Travail et handicap : contre l’exclusion

22 août 2018 | Mise à jour le 18 juillet 2018
Par | Photo(s) : Leligny/Andia
Travail et handicap : contre l’exclusion

Alors que le gouvernement vient de rogner la prime d’activité (qui offrait un complément de salaire aux personnes invalides aux revenus modestes) depuis le 1er juillet avec une perte moyenne de 158 euros par mois, que la loi Elan, va modifier les obligations d’accessibilité pour les logements et que les droites se font concurrence sur le seuil des entreprise pour l'embauche de personnes en situation de handicap, Ensemble enquêtait en juin sur le travail et le handicap.

Face à de nouvelles méthodes de travail destructrices, prévention, adaptation des postes et reclassement n'en sont que plus vitaux. Une tâche immense.

«Le  problème  du  handicap, on  le  connaît  de  plus  en  plus, à cause de la course à la productivité,  et  pourtant  le  nombre  de postes  aménagés  diminue. »  Cédric Brun,  secrétaire  général  du  syndicat CGT  à  l'usine  PSA  de  Valenciennes (59), voit autour de lui des « salariés qui souffrent à cause de l'augmentation des cadences  et  des  effectifs  qui  baissent ». En huit ans, les temps de pause quotidiens ont dégringolé de 70 à 20 minutes.
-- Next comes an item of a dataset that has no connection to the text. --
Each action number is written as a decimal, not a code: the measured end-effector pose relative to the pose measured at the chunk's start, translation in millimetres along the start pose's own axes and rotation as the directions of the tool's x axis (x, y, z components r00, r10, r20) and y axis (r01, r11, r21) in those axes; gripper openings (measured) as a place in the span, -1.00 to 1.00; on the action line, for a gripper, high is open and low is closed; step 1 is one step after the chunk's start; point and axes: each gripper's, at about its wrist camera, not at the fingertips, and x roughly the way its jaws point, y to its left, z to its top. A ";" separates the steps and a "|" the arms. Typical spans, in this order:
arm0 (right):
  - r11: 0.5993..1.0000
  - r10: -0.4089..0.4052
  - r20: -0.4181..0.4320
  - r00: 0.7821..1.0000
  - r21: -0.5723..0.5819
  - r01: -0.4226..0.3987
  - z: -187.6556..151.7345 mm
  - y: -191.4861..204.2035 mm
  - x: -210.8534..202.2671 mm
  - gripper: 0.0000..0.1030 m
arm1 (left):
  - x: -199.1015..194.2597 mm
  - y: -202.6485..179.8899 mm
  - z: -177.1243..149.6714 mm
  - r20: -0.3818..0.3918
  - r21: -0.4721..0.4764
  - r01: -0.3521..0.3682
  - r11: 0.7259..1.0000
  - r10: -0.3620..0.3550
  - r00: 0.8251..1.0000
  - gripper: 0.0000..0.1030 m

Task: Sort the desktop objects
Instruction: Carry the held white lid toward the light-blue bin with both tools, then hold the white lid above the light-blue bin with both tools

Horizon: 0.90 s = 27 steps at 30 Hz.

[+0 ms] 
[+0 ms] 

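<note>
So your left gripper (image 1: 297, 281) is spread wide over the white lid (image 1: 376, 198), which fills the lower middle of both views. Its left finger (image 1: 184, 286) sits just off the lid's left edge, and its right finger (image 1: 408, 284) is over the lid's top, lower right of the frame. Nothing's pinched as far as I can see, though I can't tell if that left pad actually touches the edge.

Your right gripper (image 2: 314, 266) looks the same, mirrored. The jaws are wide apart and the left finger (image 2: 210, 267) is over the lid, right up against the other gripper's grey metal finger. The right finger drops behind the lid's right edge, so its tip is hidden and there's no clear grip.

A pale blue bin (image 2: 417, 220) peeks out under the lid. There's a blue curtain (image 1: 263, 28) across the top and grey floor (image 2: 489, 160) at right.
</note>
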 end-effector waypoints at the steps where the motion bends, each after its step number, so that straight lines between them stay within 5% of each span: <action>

Sylvain  Marsaud,  conseiller  confédéral CGT chargé de la question du handicap, confirme cette dégradation : « En dix ans, on est passé de 70 000 à 160 000 cas d'inaptitude par an, dont une grande partie  à  cause  de  l'intensification  du travail, de tous ces nouveaux systèmes de management, des risques psychosociaux, de l'épuisement professionnel… »

Un constat que fait aussi sur le terrain Julien  Despierres,  de  la  CGT  Keolis Lyon,  concessionnaire  des  lignes  de bus, métro et tramway de la métropole. De nombreux chauffeurs y souffrent de  troubles  musculo-squelettiques (TMS),  mais  aussi  de  conséquences psychologiques liées à une agression. « Pour ces travailleurs à faible niveau de qualification, l'entreprise ne cherche pas, en cas d'inaptitude, à adapter le poste de travail ou à reclasser la personne. Elle  préfère  assumer  le  risque prud'homal  et  embaucher  quelqu'un d'autre », déplore Julien Despierres.

Le taux de reclassement est d'autant plus faible  que  Keolis,  comme  beaucoup d'autres entreprises, sous-traite depuis longtemps des tâches annexes comme l'accueil téléphonique, la gestion des parkings relais ou le nettoyage.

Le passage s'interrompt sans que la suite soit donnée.